TASK OBJECTIVE
Scan the entries below for the word "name". Copy each line that has it.

GIVEN INFORMATION: Begin

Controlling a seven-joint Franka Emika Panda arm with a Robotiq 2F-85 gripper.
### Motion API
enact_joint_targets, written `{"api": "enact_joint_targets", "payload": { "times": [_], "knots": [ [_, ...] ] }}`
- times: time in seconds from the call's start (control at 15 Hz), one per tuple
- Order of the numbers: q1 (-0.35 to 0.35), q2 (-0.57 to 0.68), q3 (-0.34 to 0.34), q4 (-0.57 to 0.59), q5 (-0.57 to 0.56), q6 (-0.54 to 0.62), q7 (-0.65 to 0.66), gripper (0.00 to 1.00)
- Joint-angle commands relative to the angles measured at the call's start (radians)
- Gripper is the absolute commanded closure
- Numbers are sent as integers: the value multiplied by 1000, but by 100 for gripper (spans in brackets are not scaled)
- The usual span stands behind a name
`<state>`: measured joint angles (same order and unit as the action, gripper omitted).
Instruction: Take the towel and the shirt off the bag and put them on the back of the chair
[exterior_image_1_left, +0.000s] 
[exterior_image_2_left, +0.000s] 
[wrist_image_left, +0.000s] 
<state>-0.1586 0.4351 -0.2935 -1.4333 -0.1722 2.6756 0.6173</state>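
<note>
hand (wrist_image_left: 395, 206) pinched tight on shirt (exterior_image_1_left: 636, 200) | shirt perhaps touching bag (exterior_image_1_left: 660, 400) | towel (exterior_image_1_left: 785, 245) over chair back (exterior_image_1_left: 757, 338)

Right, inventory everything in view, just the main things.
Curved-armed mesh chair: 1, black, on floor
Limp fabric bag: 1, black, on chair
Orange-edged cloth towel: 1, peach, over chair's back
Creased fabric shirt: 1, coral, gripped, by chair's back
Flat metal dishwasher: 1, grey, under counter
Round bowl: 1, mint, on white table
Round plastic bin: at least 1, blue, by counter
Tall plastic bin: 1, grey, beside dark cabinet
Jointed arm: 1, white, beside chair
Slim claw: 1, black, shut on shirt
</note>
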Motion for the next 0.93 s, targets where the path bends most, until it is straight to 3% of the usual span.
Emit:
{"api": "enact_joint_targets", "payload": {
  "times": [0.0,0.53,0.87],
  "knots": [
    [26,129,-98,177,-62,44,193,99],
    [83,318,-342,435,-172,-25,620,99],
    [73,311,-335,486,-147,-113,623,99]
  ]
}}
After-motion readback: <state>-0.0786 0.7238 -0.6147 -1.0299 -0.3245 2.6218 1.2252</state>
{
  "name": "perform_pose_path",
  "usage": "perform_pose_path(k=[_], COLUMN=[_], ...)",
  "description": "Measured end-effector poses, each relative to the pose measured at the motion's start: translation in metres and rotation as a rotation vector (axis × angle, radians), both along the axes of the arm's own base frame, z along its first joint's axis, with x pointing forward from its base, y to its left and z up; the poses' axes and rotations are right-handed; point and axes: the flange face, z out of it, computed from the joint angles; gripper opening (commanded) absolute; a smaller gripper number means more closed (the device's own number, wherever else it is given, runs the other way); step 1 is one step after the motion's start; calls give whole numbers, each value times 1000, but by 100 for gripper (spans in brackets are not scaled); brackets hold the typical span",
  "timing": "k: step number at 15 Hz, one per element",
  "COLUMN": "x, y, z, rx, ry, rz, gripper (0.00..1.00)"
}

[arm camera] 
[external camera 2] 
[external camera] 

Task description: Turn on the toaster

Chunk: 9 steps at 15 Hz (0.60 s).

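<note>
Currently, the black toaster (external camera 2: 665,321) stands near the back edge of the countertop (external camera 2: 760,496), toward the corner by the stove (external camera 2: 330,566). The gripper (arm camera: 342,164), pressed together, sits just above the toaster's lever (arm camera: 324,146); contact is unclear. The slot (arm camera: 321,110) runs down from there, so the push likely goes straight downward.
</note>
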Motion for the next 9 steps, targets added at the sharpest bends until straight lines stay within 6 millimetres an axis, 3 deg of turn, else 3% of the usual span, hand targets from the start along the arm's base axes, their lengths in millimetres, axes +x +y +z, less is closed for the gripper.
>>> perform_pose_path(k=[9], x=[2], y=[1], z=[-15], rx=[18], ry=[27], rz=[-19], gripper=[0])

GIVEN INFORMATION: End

RESPONSE AREA
- The usual span stands behind a name
  "name": "perform_pose_path",

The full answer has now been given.